How Artificial Wisdom went from indie to traditional publication

The inside story

Three feet behind my desk is a wall covered in whiteboard paint. It's where I scrawl long-term to-do list reminders or key dates that I need to continually keep my eye on. You know the kind: the ones that can't disappear into a notebook somewhere or into a bottomless notes folder on my phone. It's where I put the publication dates of my upcoming books. It's where I list the deadlines that I have to meet for my editors.

And it's where, in the bottom right-hand corner, a faded word has sat for more than a year, waiting to be crossed off: 'newsletter'.

The fact is, I don't love receiving newsletters that much. Since the dawn of email, I’ve found that getting an email in your inbox is like being handed someone else’s priority list, versus choosing to read something online. A lot of unread emails stress me out. Why would I do that to other people?

On the other hand, a lot of people have signed up to my newsletter. You may not even remember doing so. A whole bunch of people joined during campaigns we ran for the indie release of Artificial Wisdom back in 2023 and 2024. If you've not been following since then, the big news is, um, I'm now traditionally published by Penguin Random House.
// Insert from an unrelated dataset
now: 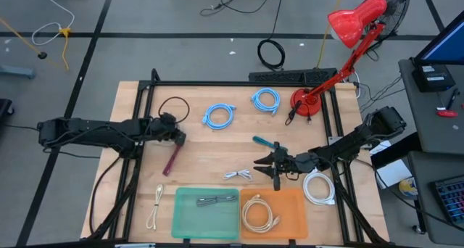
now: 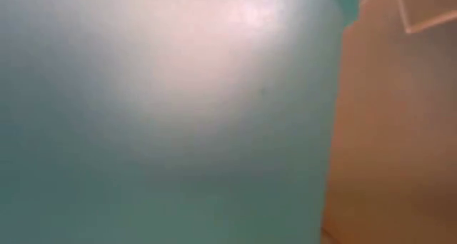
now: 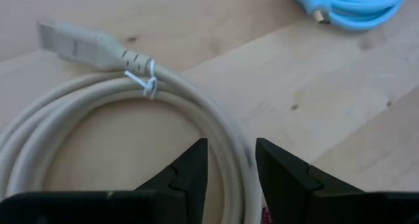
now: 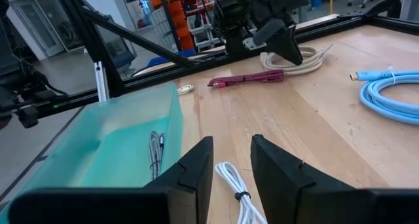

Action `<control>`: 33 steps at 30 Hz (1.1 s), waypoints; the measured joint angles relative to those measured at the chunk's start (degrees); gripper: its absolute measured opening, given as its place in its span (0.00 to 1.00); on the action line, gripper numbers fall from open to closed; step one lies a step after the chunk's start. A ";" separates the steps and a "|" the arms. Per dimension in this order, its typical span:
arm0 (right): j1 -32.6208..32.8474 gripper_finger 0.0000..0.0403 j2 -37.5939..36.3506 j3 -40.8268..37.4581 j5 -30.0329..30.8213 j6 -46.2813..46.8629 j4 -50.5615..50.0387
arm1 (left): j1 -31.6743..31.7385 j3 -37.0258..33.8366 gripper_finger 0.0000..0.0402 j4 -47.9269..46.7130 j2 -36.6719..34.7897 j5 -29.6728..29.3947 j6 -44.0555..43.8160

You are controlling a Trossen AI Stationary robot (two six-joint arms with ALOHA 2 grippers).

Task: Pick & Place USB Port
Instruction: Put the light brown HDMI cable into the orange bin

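Observation:
A beige coiled cable (image 3: 98, 99) with a flat USB plug (image 3: 65, 40) lies on the wooden table at the left (image 1: 174, 109). My left gripper (image 3: 231, 165) is open and low over it, one finger on each side of the coil's strands (image 3: 229, 149). My right gripper (image 4: 232, 162) is open just above a small white cable (image 4: 237, 188), which lies mid-table (image 1: 238, 175). A green tray (image 1: 206, 219) holds a grey cable (image 1: 217, 199). An orange tray (image 1: 286, 204) holds a beige cable (image 1: 259, 213). The low view shows only the walls of the two trays. My left gripper has the beige cable's coil strands (image 3: 230, 135) between its two fingers, which come from above and lie across the strands. The cable lies flat on the table. Whether the fingers touch it, I cannot tell.
A maroon cable (image 1: 172, 161) lies near my left gripper. Two blue coils (image 1: 218, 115) (image 1: 266, 100) lie at the far side. A teal cable (image 1: 262, 141), a white coil (image 1: 319, 186), a thin beige cable (image 1: 156, 207) and a red lamp (image 1: 312, 101) also stand about.

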 joint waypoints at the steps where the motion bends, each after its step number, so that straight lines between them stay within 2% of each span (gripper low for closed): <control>1: 0.02 0.23 0.00 0.00 0.00 0.02 -0.02 | 0.00 0.01 0.32 -0.45 0.00 0.21 -0.01; 6: 0.02 0.23 0.00 0.00 0.00 0.09 -0.35 | 0.00 0.76 0.32 -5.95 -0.18 2.20 1.87; 10: 0.02 0.23 0.00 0.00 0.00 0.09 -0.74 | -0.16 2.75 0.32 -10.78 -0.20 -0.74 2.28; 19: 0.02 0.23 0.00 0.00 0.00 0.07 -0.83 | -3.66 2.99 0.32 -1.91 -0.15 -1.07 3.18; 25: 0.02 0.23 0.00 0.00 0.00 0.09 -0.81 | -4.48 2.99 0.32 -2.00 -0.15 -1.05 2.11; 28: 0.02 0.23 0.00 0.00 0.00 0.11 -0.96 | -4.48 5.21 0.32 -10.12 -0.13 -2.56 2.08; 31: 0.02 0.23 0.00 0.00 0.00 0.11 -1.27 | -5.16 10.11 0.32 -24.72 -0.15 -9.98 -0.91; 33: 0.02 0.23 0.00 0.00 0.00 0.11 -1.20 | -6.87 12.06 0.32 -30.10 -0.15 -14.04 -4.52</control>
This week, Artificial Wisdom launched for the very first time in bookstores across the US and the UK, with a whole bunch of other countries to follow shortly. And since it's publication week, it figures I should update everybody on the story—how the hell did that happen?

I first started writing Artificial Wisdom during the pandemic. Sometime in early 2022, I started to put it out to agents. Getting an agent is hard. There are many more people trying to get an agent than there are slots that can be filled, and of course more books already with agents than acquisitions a publisher could possibly make. And so, those slots tend to be filled by the books that are easy to figure out how to put into boxes. Right now, for example, there's a huge demand for Romantasy.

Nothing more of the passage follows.